10 KiB
Contributing to GLAM Extractor
Thank you for your interest in contributing to the GLAM Extractor project! This document provides guidelines and instructions for contributors.
Development Setup
Prerequisites
- Python 3.11 or higher
- Poetry (Python package manager)
- Git
Installation
# Clone the repository
git clone <repository-url>
cd glam-extractor
# Install dependencies
poetry install
# Install pre-commit hooks
poetry run pre-commit install
# Download spaCy models (required for NLP features)

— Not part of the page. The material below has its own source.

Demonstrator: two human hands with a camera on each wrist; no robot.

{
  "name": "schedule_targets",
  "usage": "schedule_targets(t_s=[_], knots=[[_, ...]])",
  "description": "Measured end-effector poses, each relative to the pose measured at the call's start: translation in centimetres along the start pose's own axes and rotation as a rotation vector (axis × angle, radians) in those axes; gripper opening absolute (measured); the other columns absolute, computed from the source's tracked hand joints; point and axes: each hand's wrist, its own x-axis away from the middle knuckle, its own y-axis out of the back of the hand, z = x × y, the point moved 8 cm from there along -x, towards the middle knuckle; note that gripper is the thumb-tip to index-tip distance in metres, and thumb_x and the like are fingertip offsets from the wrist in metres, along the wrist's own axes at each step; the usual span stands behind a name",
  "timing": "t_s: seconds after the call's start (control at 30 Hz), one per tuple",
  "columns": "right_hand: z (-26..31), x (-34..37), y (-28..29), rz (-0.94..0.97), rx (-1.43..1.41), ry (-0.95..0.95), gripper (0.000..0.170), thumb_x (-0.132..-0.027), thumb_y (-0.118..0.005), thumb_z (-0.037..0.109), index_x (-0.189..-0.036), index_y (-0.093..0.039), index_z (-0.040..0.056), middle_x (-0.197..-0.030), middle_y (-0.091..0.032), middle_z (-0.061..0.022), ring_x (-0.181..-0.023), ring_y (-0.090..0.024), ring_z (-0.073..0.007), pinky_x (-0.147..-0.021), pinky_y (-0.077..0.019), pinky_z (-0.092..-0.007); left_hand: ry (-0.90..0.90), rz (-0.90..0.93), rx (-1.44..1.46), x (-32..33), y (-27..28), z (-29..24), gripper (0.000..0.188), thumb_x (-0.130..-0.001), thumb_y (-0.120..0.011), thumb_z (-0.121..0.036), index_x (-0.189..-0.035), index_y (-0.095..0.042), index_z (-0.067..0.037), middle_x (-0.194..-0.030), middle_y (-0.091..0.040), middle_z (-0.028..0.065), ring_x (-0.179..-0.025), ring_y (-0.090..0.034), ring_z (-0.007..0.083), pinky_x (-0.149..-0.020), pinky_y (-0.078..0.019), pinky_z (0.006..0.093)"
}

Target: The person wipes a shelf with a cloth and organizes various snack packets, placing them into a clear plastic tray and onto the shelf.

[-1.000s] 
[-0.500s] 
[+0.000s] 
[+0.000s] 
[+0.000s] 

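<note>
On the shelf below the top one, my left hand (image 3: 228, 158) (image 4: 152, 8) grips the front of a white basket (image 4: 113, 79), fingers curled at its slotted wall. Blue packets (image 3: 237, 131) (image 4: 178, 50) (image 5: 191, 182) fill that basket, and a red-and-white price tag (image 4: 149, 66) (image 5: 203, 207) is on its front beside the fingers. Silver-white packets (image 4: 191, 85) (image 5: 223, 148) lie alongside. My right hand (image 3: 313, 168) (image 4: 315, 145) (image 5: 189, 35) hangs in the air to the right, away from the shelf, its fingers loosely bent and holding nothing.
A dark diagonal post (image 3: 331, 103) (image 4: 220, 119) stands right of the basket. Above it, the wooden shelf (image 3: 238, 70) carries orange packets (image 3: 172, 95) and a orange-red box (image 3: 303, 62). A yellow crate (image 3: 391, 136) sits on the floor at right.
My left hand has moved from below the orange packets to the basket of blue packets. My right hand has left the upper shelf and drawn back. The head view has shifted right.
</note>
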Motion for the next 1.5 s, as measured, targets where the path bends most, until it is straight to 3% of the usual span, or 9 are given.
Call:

poetry run python -m spacy download en_core_web_trf
poetry run python -m spacy download nl_core_news_lg
poetry run python -m spacy download xx_ent_wiki_sm
Project Structure
glam-extractor/
├── src/glam_extractor/ # Main package
│ ├── parsers/ # Conversation & CSV parsers
│ ├── extractors/ # NLP extraction engines
│ ├── crawlers/ # Web crawling (crawl4ai)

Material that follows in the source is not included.